媽在喊:「耀祖,回來吃飯了!媽給你蒸了雞蛋羹!」
二姐握緊我的手:「招娣,記住,我們不是賠錢貨。我們是人,和耀祖一樣的人。」
「可是爸媽不這麼覺得。」
「所以他們錯了。」
二姐的眼神很堅定,「錯的是他們,不是我們。」
第二天一早,二姐背著破書包走了。
爸送她到村口,一路上都在囑咐:「好好乾,多加班,多掙錢,你弟弟明年要上初中了,花錢的地方多。」
二姐點頭,沒說話。
我躲在老槐樹後面,看著她瘦削的背影消失在土路盡頭。
心裡空了一塊。
4
二姐走後,家裡只剩下我一個女孩。
所有的活都壓在我身上。
十四歲,我已經像個大人一樣,洗衣做飯,下田幹活,伺候一大家子。
早上四點起床,生火做飯。
五點半叫醒弟弟,伺候他穿衣吃飯。
六點爸媽下地,我洗碗掃地喂雞。
七點跟著下地,干到中午十二點。
回來做飯,吃完洗碗,下午繼續下地。
晚上做飯、洗碗、洗衣服,忙到十點。
弟弟耀祖十二歲,上了初中,更加跋扈。
他逃學、打架、偷錢,爸媽從來不說他一句。
有一次,他把同學的腦袋打破了,磚頭砸的,縫了八針。
對方家長找上門,五大三粗的漢子,提著鐵鍬。
爸賠了五百塊錢,那是家裡半年的積蓄。
人走了,爸轉身就給我一巴掌。
「都是你!沒看好弟弟!」
我捂著臉,火辣辣地疼。
我小聲說:「我在田裡幹活……」
「還敢頂嘴!」
爸又是一巴掌:「你要是看好他,他能出去打架?你個沒用的東西!」
媽在旁邊勸:「行了行了,打兩下就行了。」
不是心疼我,是怕打壞了沒人幹活。
那天晚上,我在灶台前燒火,媽在旁邊擇菜。
灶膛里的火很旺,烤得臉發燙。
媽忽然說:「招娣,你也十六了,該說親了。」
我心裡一緊,手裡的柴火掉在地上。
「村西頭李家的兒子,雖然腿有點瘸,年紀也大了點,但家裡條件不錯,在鎮上有個鋪子。」
媽的聲音很平靜,「聘禮能給兩萬。」
我聲音發抖,「媽,他比我爸年紀還大……」
「年紀大知道疼人。」
媽繼續擇菜,豆角被掐斷的聲音,一聲聲,像掐在我心上,「女人總要嫁人的,你大姐二姐都嫁了,你也該了。

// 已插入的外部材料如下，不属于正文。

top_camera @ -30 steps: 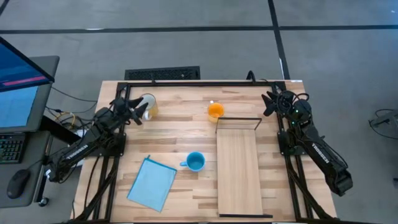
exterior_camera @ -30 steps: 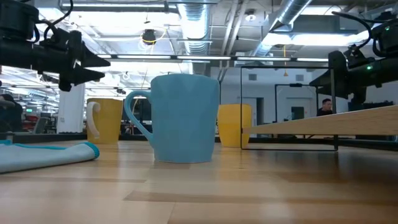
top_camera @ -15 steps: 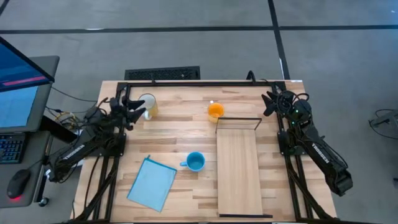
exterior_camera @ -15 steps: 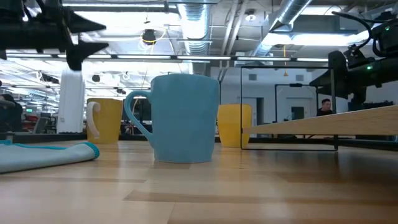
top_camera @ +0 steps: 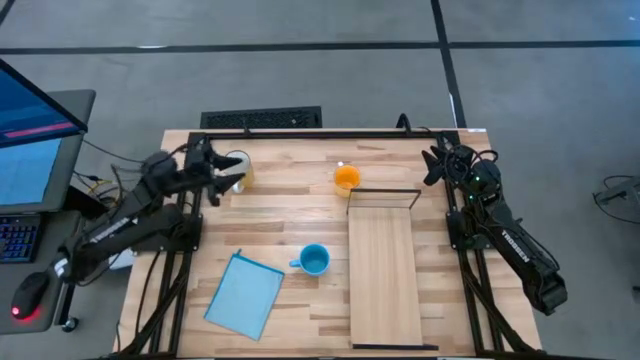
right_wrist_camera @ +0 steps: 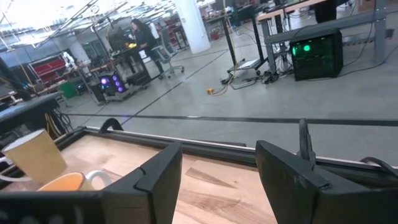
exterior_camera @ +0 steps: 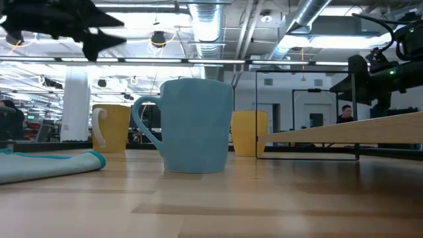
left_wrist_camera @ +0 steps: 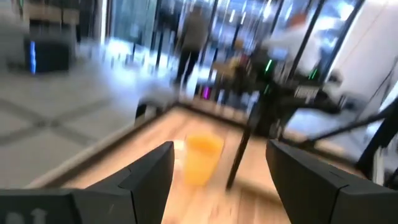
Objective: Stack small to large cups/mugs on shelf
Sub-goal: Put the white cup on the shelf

」
「可是二姐沒嫁人,她是去打工……」
「打工也是為了掙錢嫁人。」
媽抬頭看我一眼,「難不成你想在家裡當老姑娘?吃閒飯?」
我想說我不吃閒飯,我一天干十八個小時的活。
我想說我也可以去打工,像二姐一樣。
但我沒說。
說了也沒用。
那天晚上,我躲在被子裡哭。
哭累了,拿出二姐給的布包,攥著那二十塊錢。
等我來接你。
二姐,你什麼時候來接我?
5
二姐走了兩年,第一次回家。
她變了。
穿著工廠發的藍色工裝,洗得發白,但很乾凈。
頭髮剪短了,齊耳,利落。
眼神比以前更亮。
她帶回來一包糖果,還有兩件新衣服。
一件給媽,棗紅色的,料子很好,鎮上要賣幾十塊。
一件給我,天藍色的,胸口繡著小花。
媽摸著那件衣服,手指在布料上摩挲,眼神複雜。
「來娣,你哪來的錢?」
「加班掙的。」
二姐聲音很平靜,「廠里忙,經常要加班到半夜。」
爸坐在門檻上抽煙,眼睛盯著二姐帶來的帆布包,「一個月能拿多少?」
二姐說,「四百,加班多的時候能拿五百。」
爸的眼睛亮了,煙灰掉在褲子上都沒察覺,「這麼多?」
二姐點頭,「嗯,包吃住,花銷少,能存下錢。」
那天晚飯,媽難得炒了肉。
肥肉多,瘦肉少,但油汪汪的,很香。
弟弟耀祖把肉全夾到自己碗里,爸看見了,不但不罵,還笑著說,「多吃點,長身體。」
我和二姐吃青菜,煮得發黃的青菜,沒什麼油水。
晚飯後,二姐偷偷來到我房間。
我們擠在一張小床上,像小時候一樣。
煤油燈搖曳,牆上晃著我們的影子。
二姐小聲說,聲音貼著我的耳朵:「招娣,我在攢錢,攢夠了,我們就走。」
「走去哪?」
「去南方。」
「聽說那邊工廠多,工資高,電子廠、玩具廠、製衣廠……一個月能拿七八百。」
七八百。
我咽了咽口水。
那是我無法想像的數字。
「可是爸媽不會同意的……」
二姐握住我的手,她的手很粗糙,全是繭子。
「不用他們同意。」
「我們偷偷走,帶上大姐,去一個他們找不到的地方。」
提到大姐,我們都沉默了。
大姐嫁過去三年,回來過兩次。
第一次,臉上帶著傷,顴骨青紫,說是摔的。
第二次,胳膊上青一塊紫一塊,說是撞的。
我們都知道不是。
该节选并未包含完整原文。